You are in a self-driving car. It is careening down a narrow alleyway, sandwiched between a brick wall and a convenience store. A man exits the shop and pauses in front of the entrance to light a cigarette. At the same time, a crowd of college students trip over each other and stumble in front of the car. To your dismay, the car’s brakes are malfunctioning. Someone’s going to get hurt.
After some complex calculations, your self-driving car concludes that there are three possible outcomes:
1) Continue straight ahead and kill the pedestrians.
2) Swerve right into the brick wall and kill the driver.
3) Swerve left and kill the bystander smoking a cigarette in front of the store.
Every possible decision in this hypothetical scenario has a trade-off: some lives are lost, and some lives are saved. Machine ethics studies how your self-driving car should make the most ethical decisions in a complex situation like this.
The biggest challenge of machine ethics is making ambiguous, moral decisions computable. For a machine to ‘decide’ what to do, there must be a metric that dictates what the ‘right’ decision is. Determining this metric – or series of metrics – raises a lot of difficult questions. Should your self-driving car prioritize the greatest number of survivors? The survivors who are more ‘valuable’ to society? Is it more important for the car to save smarter people? Richer people? Kinder people? Is it discriminatory to quantify the value of a person’s life using individual traits?

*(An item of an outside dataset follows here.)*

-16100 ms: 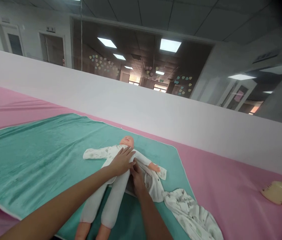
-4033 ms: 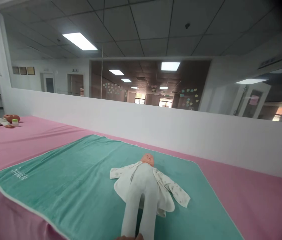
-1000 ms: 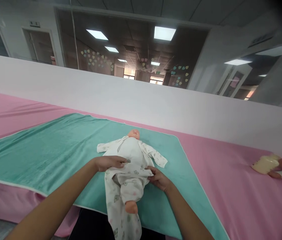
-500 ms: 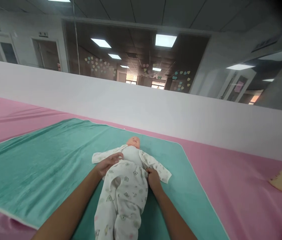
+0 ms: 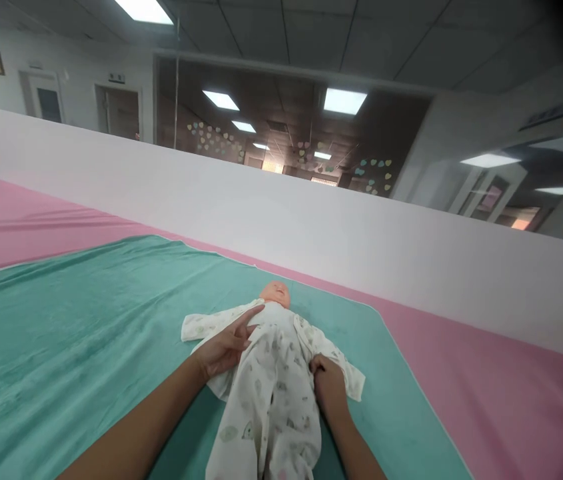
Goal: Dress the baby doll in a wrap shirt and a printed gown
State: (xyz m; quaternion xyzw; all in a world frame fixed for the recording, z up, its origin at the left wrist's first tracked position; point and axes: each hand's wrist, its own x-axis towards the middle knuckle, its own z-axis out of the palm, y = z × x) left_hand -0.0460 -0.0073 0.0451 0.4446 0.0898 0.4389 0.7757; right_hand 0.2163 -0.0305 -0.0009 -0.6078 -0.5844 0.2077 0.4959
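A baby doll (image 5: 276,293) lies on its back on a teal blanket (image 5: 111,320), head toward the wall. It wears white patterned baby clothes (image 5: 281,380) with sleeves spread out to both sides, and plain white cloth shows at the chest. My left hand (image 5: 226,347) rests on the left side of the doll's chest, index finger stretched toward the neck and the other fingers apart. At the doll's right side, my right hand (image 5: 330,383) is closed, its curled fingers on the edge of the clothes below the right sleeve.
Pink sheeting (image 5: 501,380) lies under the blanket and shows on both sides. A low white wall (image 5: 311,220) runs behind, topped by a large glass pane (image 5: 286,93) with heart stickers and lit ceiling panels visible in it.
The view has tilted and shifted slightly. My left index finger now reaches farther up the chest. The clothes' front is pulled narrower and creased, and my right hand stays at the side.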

Wendell Wallach, author of Moral Machines: Teaching Robots Right from Wrong, defines two general ways to implement machine morality. In the top-down approach, the machine is given a codified moral framework to base all its decisions on. Suppose that your self-driving car was programmed to adhere to utilitarianism, an ethical theory that aims to maximize the happiness of the greatest number of people.
The actual implementation of utilitarianism ,however, is not as straightforward as it seems. Like any theory, utilitarianism is general and abstract. Figuring out how to apply it to specific scenarios can be a very interpretative and subjective process. In our case, what if the pedestrians were a crowd of homeless and chronically unemployed people, and the man in front of the store was a skilled neurosurgeon? Is it more utilitarian for your car to save four homeless people, or one skilled neurosurgeon who has potential to save many more lives in the future?
The other approach to machine morality, according to Wallach, is the bottom-up approach. This method teaches the machine how to make moral decisions using machine learning algorithms. In other words, the machine combs through a bunch of data and draws its own conclusions from it, instead of having a set of rules explicitly specified by engineers. To learn in this way, the machine can be given training data that is either labeled or unlabeled.
Labeled training data is a bunch of problems paired with the correct solutions. For our careening car, labeled training data would be a dataset of collision scenarios paired with the “right” action for the car to take. The greatest difficulty here is that creating a substantial amount of labeled training data is time consuming and subjective endeavor, especially for moral issues that do not have an objectively correct answer. Who, after all, gets to decide what the “correct” answer is? How did they choose?
Unlabeled training data does not have any answers attached. The machine surmises patterns from the scenario data and creates its own guidelines. For instance, our car could learn from a dataset of the split-second decisions actual drivers made in collision scenarios. There is no indication of whether each driver’s reaction was correct or not. Instead, the machine spots patterns in how human drivers act, treats these as guidelines, and applies them to new situations.
Unsupervised learning like this assumes that the decision most people make is the best solution. But a popular choice is not necessarily the most ethical one. For example, unlabeled training data of real drivers will have strong self-preservation bias. Like any organism with survival instinct, human drivers tend to make decisions that maximize their chances of survival. This means that cases of a driver sacrificing himself for the greater good will be sparse. A self-driving car trained with such a dataset would therefore also be biased towards sacrificing anybody other than the driver. While this may be great news for the driver, it is debatable whether a significant self-preservation bias will lead to ethical decisions.
Both top-down and bottom-up approaches have serious flaws. The guiding principles in the top-down approach can be too general and abstract to apply in specific scenarios. The bottom-up approaches process a large variety of inputs and data, but struggle at establishing an explicitly ethical goal or framework. What does that mean for our self-driving car? It means that it needs a hybrid of the two approaches: an overall ethical guide supplemented by machine learning for case by case specificity.
As this technology develops, self-driving cars and their designers will struggle when handling ambiguous scenarios, especially ones with ethical ambivalence. Software engineers cannot write a program with an infinite number of specific, hard-coded responses to every possible scenario a car could encounter. Additionally, as the aviation industry has learned the hard way - when a new automated system is deployed, there will be a temporary uptick in accidents that shed light on software bugs and hardware flaws for engineers to fix.
However, despite the hurdles in developing safe, ethical self-driving cars, it will definitely be a positive move for human lives. According to the National Highway Traffic Safety Administration, over 90% of car accidents in the U.S. are caused by driver error. Human error – from dozing off to texting – can be removed from the equation, saving lives that could have been lost to drunk drivers and distracted teenagers. And moving toward safer roads, with fewer fatalities, is a win for us all.